I have an RKE cluster setup with 6 nodes, including 3 master nodes and 3 worker nodes. Recently, I removed the Docker containers from one of the worker nodes (specifically, the one with the address 10.10.10.14). I'm trying to find a way to restore those containers. Can anyone guide me on how to do that? I've checked the nodes' status with `kubectl get nodes -o wide`, and I can see that node 10.10.10.14 is currently marked as 'NotReady'. I also ran `docker ps -a` on both the troubled worker and a functional worker (10.10.10.15) to compare what's running. Any insights on recovering the containers would be greatly appreciated!
2 Answers
From what I understand, there's no rke2-agent running here, but the recent history indicates that containers were removed. Make sure you have the correct manifest file, whether it's the `cluster.yml` or another configuration. It's crucial to restore the proper settings for your cluster.

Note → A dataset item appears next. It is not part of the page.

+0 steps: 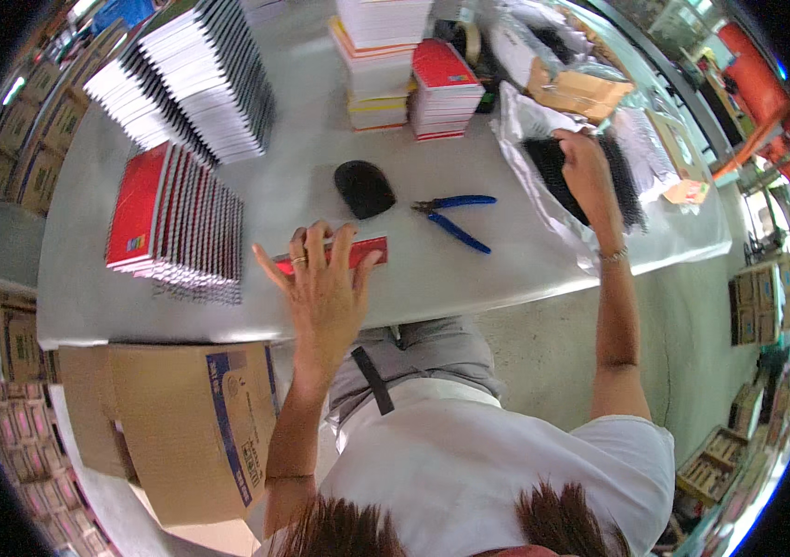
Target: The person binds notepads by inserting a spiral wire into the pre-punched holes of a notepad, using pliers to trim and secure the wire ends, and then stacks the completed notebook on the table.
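Note:
My left hand (325,283) lies with fingers spread over a small red notebook (373,249) near the table's front edge, covering most of it. My right hand (588,181) reaches to an open white plastic bag (517,139) of black spiral binding coils (545,165). Its fingers are closed at the far end of the coils and appear to pinch one; the fingertips are partly hidden. Blue-handled pliers (458,215) rest with handles apart between my hands. Left of the pliers sits a black, rounded, mouse-like object (363,189).
Red spiral notebooks (140,209) are stacked at left, with taller white-paged spiral stacks (177,56) behind. Farther back stand a pile of unbound paper (378,74) and red-covered booklets (446,79). A cardboard box (177,418) stands below the table's left front edge.

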The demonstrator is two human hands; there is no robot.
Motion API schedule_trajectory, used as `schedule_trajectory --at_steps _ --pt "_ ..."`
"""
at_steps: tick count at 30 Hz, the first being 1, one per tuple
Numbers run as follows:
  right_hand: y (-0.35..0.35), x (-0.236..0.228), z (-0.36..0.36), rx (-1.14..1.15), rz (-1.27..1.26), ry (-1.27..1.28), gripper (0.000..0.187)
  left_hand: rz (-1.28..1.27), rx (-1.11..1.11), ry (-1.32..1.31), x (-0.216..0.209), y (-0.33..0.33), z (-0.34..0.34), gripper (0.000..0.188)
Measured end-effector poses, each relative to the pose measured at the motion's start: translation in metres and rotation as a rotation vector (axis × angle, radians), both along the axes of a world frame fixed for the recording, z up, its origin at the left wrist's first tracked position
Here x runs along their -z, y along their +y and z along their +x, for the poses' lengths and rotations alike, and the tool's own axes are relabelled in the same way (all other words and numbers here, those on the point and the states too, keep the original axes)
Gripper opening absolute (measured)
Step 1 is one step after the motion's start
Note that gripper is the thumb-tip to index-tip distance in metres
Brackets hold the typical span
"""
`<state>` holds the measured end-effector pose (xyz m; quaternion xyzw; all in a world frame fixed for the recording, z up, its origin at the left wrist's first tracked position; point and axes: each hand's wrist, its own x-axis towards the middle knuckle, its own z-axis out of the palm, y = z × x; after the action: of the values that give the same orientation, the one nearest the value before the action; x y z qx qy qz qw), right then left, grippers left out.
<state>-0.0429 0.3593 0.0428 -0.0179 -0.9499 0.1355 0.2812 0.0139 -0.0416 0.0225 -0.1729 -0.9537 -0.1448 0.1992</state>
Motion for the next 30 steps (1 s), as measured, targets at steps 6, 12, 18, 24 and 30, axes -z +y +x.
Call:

Have you considered simply restarting the rke2-agent? Another option is to move the manifests out and back into the folder to trigger a redeployment.
I actually found an old config.yml, but it's a bit outdated. If I want to only recover the specific node, can I safely delete the other nodes from the config? I'm concerned about removing anything critical since Docker is still running on that node.
Just to clarify, are you referring to the `cluster.yml` file? If you can't find it with `find / -name 'cluster.yml'`, it might be worth checking if it exists in a different directory or perhaps needs to be fetched from backup.